▼▼▼
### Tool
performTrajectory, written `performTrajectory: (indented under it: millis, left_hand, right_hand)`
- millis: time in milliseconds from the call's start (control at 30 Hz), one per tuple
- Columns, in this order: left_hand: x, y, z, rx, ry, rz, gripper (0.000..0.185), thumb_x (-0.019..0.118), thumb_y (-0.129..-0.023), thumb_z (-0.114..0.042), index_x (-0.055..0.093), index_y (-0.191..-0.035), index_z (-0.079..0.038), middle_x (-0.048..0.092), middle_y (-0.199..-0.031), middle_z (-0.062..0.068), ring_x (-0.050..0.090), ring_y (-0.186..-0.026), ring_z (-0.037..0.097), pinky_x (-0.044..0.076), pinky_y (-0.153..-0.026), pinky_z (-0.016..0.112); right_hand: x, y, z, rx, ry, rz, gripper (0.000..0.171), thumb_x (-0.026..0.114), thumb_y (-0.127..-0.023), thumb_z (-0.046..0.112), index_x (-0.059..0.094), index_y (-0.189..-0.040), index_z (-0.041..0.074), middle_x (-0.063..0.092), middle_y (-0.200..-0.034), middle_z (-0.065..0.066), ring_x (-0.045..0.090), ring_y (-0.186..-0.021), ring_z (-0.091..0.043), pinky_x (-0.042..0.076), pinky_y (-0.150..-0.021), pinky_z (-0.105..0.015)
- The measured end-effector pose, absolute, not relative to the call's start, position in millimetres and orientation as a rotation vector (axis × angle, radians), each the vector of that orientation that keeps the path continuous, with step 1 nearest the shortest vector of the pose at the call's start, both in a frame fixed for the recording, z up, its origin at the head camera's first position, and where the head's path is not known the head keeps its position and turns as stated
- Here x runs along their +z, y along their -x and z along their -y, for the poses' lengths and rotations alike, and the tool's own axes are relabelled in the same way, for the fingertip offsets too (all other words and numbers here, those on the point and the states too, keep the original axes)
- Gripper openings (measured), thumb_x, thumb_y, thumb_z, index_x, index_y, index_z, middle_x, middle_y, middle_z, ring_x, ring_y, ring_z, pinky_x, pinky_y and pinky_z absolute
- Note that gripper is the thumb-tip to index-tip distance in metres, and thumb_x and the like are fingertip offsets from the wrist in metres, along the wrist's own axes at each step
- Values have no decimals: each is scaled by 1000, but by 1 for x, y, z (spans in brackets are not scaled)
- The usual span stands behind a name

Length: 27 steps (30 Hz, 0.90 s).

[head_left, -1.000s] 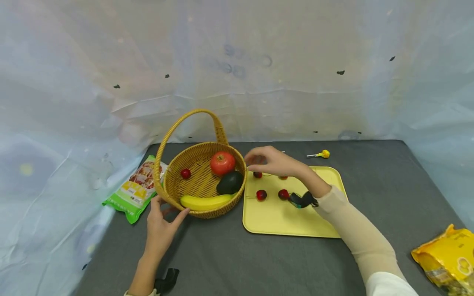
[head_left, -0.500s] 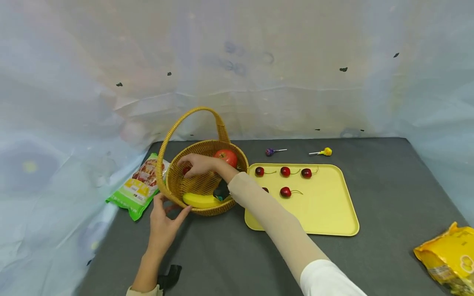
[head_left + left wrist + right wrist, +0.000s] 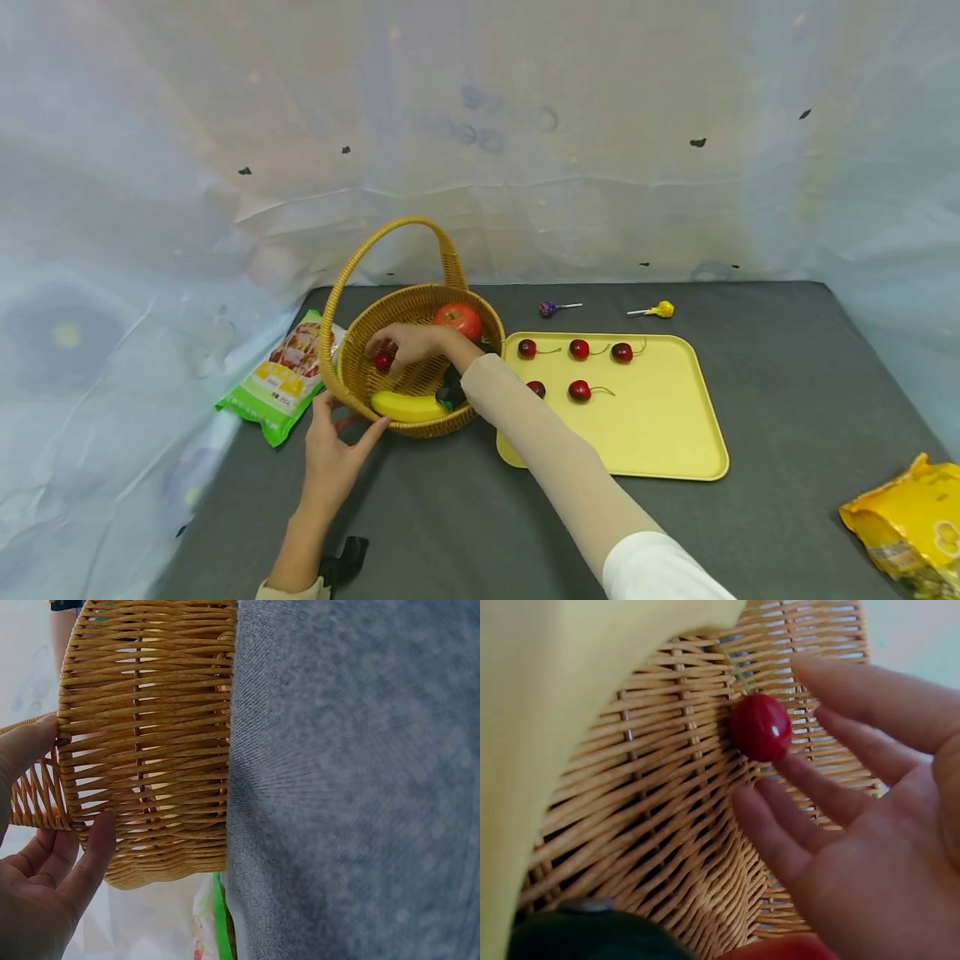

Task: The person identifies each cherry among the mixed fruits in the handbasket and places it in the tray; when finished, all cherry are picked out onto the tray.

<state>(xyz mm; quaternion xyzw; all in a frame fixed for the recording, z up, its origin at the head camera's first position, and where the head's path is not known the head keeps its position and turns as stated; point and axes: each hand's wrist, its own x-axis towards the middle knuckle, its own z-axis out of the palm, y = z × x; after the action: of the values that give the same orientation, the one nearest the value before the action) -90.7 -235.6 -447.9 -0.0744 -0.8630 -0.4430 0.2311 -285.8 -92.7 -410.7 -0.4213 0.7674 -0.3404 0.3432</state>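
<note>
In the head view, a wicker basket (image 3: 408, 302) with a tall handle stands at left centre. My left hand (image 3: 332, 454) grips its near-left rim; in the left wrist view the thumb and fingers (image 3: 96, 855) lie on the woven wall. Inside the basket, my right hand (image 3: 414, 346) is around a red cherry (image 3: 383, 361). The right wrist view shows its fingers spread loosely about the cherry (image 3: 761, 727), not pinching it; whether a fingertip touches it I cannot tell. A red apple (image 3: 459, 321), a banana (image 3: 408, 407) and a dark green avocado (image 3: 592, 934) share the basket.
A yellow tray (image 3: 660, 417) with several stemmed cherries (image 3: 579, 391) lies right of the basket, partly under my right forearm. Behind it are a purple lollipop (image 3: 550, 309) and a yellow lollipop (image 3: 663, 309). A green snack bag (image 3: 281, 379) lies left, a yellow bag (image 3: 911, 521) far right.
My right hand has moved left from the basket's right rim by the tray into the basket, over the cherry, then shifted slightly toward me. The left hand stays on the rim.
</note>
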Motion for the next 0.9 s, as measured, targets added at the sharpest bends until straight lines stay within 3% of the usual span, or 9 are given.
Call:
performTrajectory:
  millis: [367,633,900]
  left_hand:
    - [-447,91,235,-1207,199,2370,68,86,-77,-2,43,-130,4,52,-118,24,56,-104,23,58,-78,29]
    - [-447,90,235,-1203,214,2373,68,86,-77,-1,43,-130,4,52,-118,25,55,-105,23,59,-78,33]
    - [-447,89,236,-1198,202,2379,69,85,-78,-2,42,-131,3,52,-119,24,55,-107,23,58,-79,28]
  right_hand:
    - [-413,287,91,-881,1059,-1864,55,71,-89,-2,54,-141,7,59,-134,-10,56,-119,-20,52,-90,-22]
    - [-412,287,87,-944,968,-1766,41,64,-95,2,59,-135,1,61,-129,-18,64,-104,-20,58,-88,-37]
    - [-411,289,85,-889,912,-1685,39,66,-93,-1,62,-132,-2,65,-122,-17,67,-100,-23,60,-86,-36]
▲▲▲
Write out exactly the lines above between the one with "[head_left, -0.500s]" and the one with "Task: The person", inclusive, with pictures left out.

- [Exercise output]:
[head_left, -0.500s] 
[head_left + left wrist + right wrist, +0.000s] 

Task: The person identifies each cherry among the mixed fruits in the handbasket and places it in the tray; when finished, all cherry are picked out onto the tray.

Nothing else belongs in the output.